■ Problem description ■
Check every line of the data below for "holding". Copy each one that has it.

(Stored items)
————

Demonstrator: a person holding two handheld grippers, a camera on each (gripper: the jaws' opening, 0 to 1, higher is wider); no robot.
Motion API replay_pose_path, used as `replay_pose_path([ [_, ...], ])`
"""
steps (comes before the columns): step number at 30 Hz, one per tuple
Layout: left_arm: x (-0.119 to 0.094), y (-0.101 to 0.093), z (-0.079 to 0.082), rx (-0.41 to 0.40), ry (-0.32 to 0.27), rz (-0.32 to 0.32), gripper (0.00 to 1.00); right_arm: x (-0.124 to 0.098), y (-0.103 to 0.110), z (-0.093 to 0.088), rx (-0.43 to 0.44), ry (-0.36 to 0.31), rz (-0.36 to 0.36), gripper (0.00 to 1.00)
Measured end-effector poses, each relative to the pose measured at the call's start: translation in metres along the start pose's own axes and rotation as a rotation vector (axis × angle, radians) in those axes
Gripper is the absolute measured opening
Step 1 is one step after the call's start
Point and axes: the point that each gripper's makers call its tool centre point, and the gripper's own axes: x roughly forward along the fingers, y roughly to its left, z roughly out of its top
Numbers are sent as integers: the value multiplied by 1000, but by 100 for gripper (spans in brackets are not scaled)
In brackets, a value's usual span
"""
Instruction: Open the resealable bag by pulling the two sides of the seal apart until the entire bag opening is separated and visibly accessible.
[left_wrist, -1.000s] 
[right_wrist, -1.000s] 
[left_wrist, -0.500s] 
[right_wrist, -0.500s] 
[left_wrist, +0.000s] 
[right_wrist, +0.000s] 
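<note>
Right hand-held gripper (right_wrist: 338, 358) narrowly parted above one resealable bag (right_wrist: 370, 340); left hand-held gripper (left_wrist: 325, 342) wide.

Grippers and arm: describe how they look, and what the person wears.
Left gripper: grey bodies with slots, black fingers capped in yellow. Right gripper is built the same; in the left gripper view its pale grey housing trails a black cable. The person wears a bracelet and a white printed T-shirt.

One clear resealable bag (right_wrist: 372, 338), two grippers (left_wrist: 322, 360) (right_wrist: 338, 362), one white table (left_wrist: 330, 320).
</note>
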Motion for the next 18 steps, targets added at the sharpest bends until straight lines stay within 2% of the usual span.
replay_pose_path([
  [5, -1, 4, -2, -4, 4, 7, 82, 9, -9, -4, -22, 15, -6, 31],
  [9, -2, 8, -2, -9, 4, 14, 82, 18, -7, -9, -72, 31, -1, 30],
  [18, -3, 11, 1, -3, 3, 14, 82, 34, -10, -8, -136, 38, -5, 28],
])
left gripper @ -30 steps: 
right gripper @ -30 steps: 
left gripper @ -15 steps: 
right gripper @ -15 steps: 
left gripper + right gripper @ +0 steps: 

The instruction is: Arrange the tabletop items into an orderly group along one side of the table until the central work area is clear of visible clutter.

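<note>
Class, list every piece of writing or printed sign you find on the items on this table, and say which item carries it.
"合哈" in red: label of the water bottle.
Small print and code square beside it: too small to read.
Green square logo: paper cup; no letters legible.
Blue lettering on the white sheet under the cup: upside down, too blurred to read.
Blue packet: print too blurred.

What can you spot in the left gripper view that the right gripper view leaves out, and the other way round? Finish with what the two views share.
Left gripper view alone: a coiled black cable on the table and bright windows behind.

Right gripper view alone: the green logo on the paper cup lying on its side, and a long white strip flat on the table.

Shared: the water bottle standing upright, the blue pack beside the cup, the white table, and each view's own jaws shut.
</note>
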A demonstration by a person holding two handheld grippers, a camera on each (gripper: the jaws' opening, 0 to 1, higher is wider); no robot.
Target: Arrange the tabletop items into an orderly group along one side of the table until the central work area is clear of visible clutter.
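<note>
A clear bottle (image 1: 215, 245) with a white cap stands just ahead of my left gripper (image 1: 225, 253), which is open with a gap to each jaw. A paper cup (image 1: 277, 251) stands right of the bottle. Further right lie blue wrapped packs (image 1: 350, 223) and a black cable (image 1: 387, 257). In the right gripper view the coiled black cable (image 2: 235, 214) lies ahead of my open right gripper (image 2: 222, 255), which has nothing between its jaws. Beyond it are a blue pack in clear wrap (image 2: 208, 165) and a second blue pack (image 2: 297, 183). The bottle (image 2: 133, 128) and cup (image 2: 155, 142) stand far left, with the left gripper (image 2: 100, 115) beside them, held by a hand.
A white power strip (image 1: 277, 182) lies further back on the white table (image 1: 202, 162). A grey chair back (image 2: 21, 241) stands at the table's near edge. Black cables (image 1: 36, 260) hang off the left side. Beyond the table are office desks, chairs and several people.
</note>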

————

■ Expected answer ■
Demonstrator: a person holding two handheld grippers, a camera on each (gripper: the jaws' opening, 0 to 1, higher is wider); no robot.
A demonstration by a person holding two handheld grippers, a camera on each (gripper: the jaws' opening, 0 to 1, higher is wider); no robot.

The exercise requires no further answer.